(INFORMATION SUPPLIED begins)
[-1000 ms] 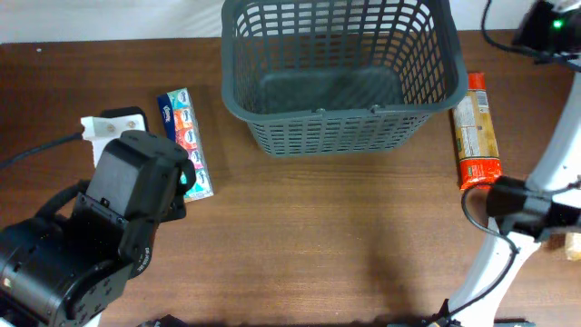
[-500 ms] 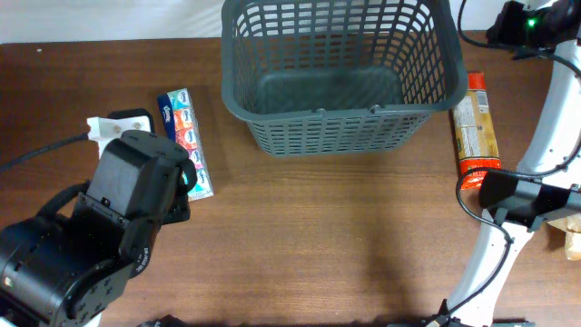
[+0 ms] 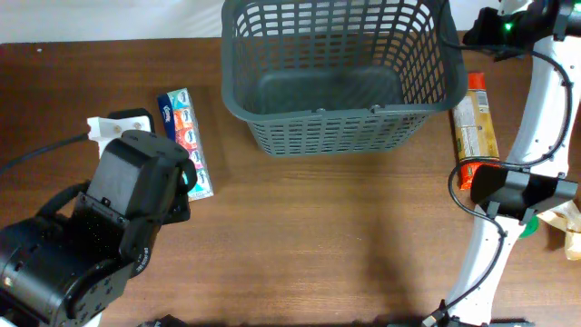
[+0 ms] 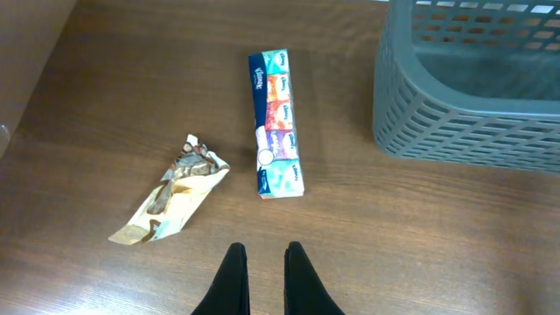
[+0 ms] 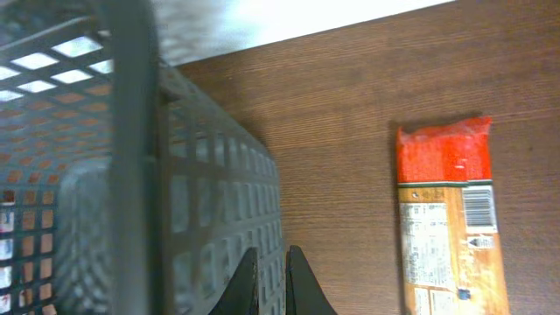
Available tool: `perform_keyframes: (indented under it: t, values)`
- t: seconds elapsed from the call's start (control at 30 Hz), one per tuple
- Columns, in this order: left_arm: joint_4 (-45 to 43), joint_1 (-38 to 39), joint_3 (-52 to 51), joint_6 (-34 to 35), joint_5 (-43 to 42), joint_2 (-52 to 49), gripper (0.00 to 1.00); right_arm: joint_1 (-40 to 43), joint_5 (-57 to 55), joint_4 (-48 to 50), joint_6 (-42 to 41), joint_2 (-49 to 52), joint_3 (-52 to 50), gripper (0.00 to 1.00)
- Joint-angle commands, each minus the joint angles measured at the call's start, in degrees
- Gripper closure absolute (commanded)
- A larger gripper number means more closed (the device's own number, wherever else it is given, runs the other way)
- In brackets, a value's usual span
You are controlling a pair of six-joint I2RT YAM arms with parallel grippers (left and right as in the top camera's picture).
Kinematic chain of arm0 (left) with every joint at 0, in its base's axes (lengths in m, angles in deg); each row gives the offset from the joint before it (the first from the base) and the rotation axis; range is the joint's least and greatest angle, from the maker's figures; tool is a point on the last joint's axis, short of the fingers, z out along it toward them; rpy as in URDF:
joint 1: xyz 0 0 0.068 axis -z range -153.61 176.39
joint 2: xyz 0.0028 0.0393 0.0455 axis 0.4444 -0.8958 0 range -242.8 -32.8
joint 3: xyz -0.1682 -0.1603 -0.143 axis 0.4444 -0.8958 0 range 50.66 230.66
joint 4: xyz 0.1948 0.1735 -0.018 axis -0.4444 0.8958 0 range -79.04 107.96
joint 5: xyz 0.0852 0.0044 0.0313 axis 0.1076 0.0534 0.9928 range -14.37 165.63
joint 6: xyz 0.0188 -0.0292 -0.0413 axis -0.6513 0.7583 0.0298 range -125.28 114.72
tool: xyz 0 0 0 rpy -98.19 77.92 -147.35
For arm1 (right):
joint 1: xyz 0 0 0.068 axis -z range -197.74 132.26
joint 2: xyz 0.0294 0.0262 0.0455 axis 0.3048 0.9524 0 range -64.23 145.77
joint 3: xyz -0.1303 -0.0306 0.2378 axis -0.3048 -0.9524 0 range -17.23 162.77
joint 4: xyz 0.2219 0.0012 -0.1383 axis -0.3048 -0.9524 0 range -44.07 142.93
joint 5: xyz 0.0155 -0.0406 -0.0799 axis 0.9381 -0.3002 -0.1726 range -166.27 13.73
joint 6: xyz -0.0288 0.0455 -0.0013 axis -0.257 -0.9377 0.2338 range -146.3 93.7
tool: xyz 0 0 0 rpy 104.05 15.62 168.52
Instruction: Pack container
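The right arm has swung left over the last second. Its far end now sits at the far right corner of the container (image 3: 336,136), where a moment ago it was further right, by the frame edge. Its wrist view looks down the basket's right wall, with the pasta packet (image 5: 446,227) lying on the desk (image 3: 345,236) just right of it. I read this as the right arm lining up on that packet or on the basket rim, and no pick has begun. The left arm has barely shifted.

The right claw (image 5: 269,280) is closed, its 2 fingers nearly together with nothing between them. The left claw (image 4: 262,276) is closed in the same way and carries nothing; it hangs above bare desk, near the tissue pack (image 4: 277,122).

The container stands at the far middle of the desk, upright, and its floor is bare, so packing has not started.

Counted: 1 container, 1 long tissue pack left of it, 1 crumpled tan wrapper (image 4: 171,201) left of and nearer than the tissues, and 1 pasta packet on the right, beside the basket. A tan scrap (image 3: 572,232) at the right edge of the overhead view is cut off, so I cannot say what it is. That leaves at least 3 loose items still to go in.
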Motion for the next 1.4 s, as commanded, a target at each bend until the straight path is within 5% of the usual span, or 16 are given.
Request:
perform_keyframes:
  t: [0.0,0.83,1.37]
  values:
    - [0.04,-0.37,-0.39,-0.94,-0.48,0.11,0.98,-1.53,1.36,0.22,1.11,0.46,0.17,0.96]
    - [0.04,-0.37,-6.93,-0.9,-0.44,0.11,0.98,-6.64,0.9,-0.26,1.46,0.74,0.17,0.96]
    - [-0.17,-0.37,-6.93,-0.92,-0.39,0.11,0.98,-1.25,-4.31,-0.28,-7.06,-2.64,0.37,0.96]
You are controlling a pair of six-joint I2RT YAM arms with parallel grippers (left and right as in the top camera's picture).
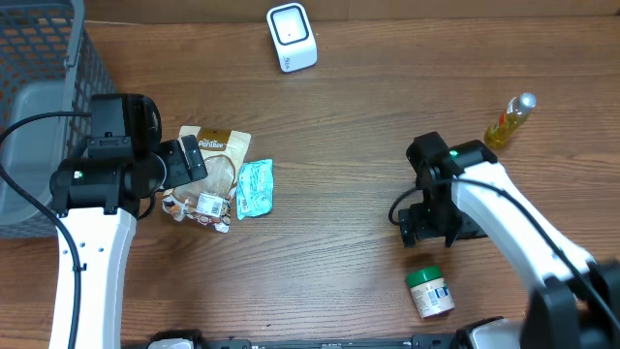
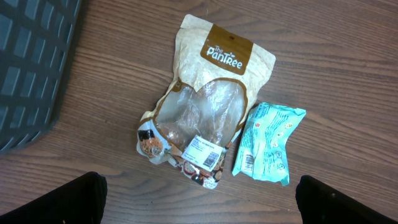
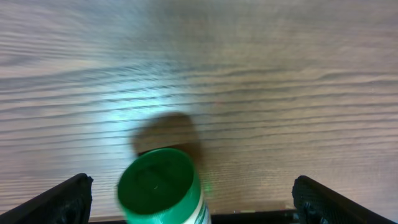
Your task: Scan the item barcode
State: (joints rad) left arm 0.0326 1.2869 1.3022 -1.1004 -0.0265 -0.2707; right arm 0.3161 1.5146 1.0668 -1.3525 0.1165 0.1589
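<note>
Left fingers (image 2: 74, 202) and right fingers (image 3: 62, 199) spread, empty; I'd pinch the pouch (image 2: 217, 81) by its edge, keeping its barcode label (image 2: 204, 152) uncovered.

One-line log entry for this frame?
left gripper: open, empty, over Pantree pouch | right gripper: open, empty, over green-lidded jar | scanner: untouched

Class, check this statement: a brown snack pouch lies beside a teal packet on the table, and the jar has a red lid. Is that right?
No. The lid of the jar is green, not red; the right wrist view shows it. The brown snack pouch does lie beside the teal packet on the table.
</note>
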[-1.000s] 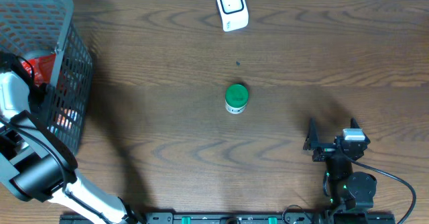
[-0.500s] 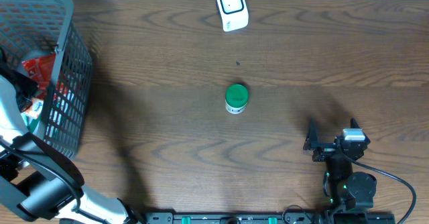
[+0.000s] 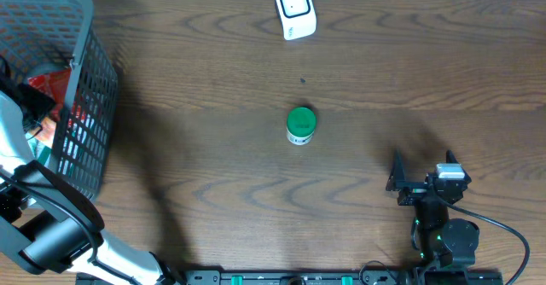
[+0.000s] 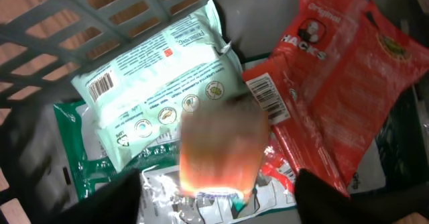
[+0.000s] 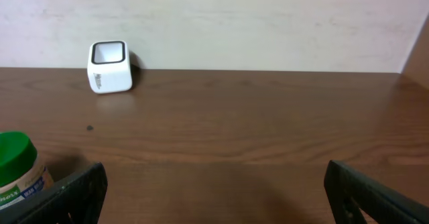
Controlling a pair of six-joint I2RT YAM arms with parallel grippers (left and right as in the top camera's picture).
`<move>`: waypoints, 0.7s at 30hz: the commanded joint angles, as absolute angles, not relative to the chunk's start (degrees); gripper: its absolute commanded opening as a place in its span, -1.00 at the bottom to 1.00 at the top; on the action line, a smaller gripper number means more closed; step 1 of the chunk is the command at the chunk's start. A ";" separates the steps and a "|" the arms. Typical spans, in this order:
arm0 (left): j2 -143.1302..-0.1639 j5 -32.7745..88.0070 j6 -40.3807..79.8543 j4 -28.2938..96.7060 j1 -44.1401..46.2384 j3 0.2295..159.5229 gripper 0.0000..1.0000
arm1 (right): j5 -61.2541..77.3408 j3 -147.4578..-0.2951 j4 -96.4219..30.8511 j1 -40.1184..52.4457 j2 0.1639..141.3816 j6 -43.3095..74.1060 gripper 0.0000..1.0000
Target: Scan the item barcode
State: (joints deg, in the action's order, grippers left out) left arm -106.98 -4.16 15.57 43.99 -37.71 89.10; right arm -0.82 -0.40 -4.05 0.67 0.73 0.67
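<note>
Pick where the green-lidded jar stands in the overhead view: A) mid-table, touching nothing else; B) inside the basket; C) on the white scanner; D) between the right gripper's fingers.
A: the green-lidded jar stands alone mid-table, apart from the white scanner, the basket and the right gripper.

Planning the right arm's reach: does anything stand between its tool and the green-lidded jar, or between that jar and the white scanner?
Nothing visible does. Only bare brown wooden table lies between the right tool and the green-lidded jar, and between the jar and the white box-shaped scanner, apart from a tiny dark speck.
</note>
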 commanded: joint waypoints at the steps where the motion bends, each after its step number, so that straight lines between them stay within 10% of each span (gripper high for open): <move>1: -107.70 -0.95 14.81 43.70 -37.52 89.60 0.67 | -0.54 -0.32 -4.27 0.73 0.64 1.23 0.99; 14: -107.70 1.17 13.52 45.78 -36.82 89.86 0.10 | -0.54 -0.32 -4.27 0.73 0.64 1.23 0.99; 21: -108.40 -7.07 13.80 45.47 -34.44 87.61 0.11 | -0.54 -0.32 -4.27 0.73 0.64 1.23 0.98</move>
State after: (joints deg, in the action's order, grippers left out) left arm -107.00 -1.72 14.52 45.58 -35.46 88.86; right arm -0.82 -0.40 -4.05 0.67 0.73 0.64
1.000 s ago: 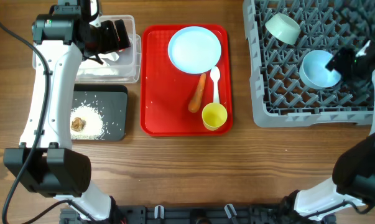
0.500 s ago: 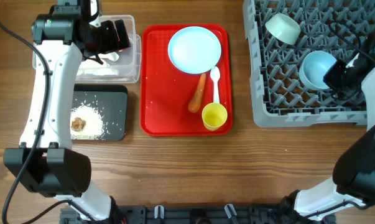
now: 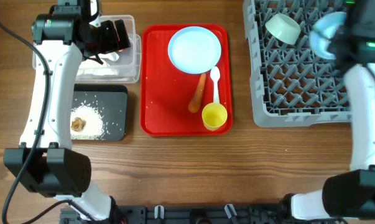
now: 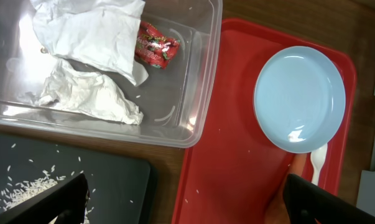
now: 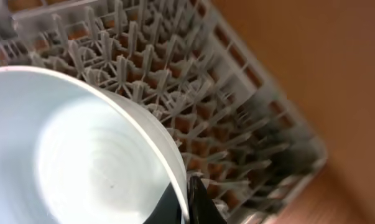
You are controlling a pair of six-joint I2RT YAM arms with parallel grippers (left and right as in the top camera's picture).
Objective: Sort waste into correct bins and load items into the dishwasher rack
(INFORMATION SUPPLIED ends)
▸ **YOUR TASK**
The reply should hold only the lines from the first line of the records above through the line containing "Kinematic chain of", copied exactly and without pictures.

▸ **ANSWER SPACE**
[-1000 ms] 
[-500 ms] 
[+0 ms] 
[+0 ms] 
[+0 ms] 
Available tool: `perform_keyframes: (indented under it: t, values)`
- t: seconds elapsed from the call's start (control at 30 Hz), one per tuple
- Columns, in this order: left_arm: joint_4 (-45 to 43), joint_1 (-38 to 39), joint_3 (-52 to 51), joint_6 (-34 to 35), joint_5 (-43 to 42), joint_2 (-52 to 49), gripper (0.00 to 1.00); right_arm: joint_1 (-40 to 43), joint_5 (-57 to 55), joint_4 (-48 to 50), joint_6 (-42 to 41), joint_2 (-49 to 52), joint_3 (-52 to 50), gripper (0.00 to 1.00)
- Joint-angle commands, each minus the joint angles measured at the call's start, in degrees
- Gripper closure absolute (commanded)
- A larger gripper number means more closed (the device's own number, wherever else it is given, runs the other way)
- In brackets, a value's usual span
You are controlling a pair of six-joint I2RT YAM arms with parallel grippers (left and right as in the top camera's picture).
Kinematic chain of arm0 (left) with every joint at 0, in its base's axes (lengths in m, angles in deg); each row gives the offset from the joint before it (the first from the base) and the rotation axis; range is the joint's least and greatest angle, from the maker's figures; tool is a point on the last joint's axis, short of the fingers, z out along it toward them; rpy as in URDF:

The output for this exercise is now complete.